United States v. Williamson
This text of United States v. Williamson (United States v. Williamson) is published on Counsel Stack Legal Research, covering District Court, District of Columbia primary law. Counsel Stack provides free access to over 12 million legal documents including statutes, case law, regulations, and constitutions.
Opinion
UNITED STATES DISTRICT COURT FOR THE DISTRICT OF COLUMBIA ____________________________________ ) UNITED STATES OF AMERICA ) ) v. ) Criminal Action No. 20-195 (RBW) ) JEFFREY HENRY WILLIAMSON, ) ) Defendant. ) ____________________________________ )
MEMORANDUM OPINION
In light of the discussions held between the Court, the defendant, proceeding pro se, and
the defendant’s standby counsel at the ex parte hearing held on October 26, 2021, the Court, in
response to standby counsel’s request, clarifies standby counsel’s role in these proceedings as it
relates to the motions process.

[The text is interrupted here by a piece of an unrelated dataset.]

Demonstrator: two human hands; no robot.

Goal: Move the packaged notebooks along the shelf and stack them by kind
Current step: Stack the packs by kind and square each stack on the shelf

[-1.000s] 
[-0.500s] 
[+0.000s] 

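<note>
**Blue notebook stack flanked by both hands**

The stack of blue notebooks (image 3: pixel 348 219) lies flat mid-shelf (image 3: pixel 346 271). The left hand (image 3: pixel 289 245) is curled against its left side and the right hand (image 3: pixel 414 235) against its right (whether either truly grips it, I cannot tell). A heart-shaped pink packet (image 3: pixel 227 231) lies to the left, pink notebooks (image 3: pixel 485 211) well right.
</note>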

Upon consideration of the proceedings that have already been
conducted in this case and the defendant’s history in this and prior cases as a prolific filer of
often premature, frivolous, and spurious motions, the Court concludes that the defendant’s ability
to file pro se pretrial motions must remain restricted. However, the Court will modify its original
restriction to include a means by which the defendant may make a record of any pretrial
documents he is not permitted to file as motions, for future potential appellate review.
I. BACKGROUND
On January 27, 2021, the Court ordered the defendant to “submit any and all motions
through his standby counsel[]” in light of the filing of approximately seventeen handwritten and
mailed-in motions. Order at 1 (Jan. 27, 2021), ECF No. 27. Because many of the defendant’s
motions were premature, duplicative, or seemingly without a factual or legal basis, the Court
“caution[ed] the defendant that continued abuse of motion practice may impact his right to
proceed pro se in this case.” Id. For the sake of convenience, given the multitude of complications posed by the COVID-19 pandemic, the Court further ordered that “the defendant’s
standby counsel shall file all motions received [from] the defendant on the docket but need only
sign those motions that standby counsel concludes have a factual and legal basis.” Id. at 1 n.1.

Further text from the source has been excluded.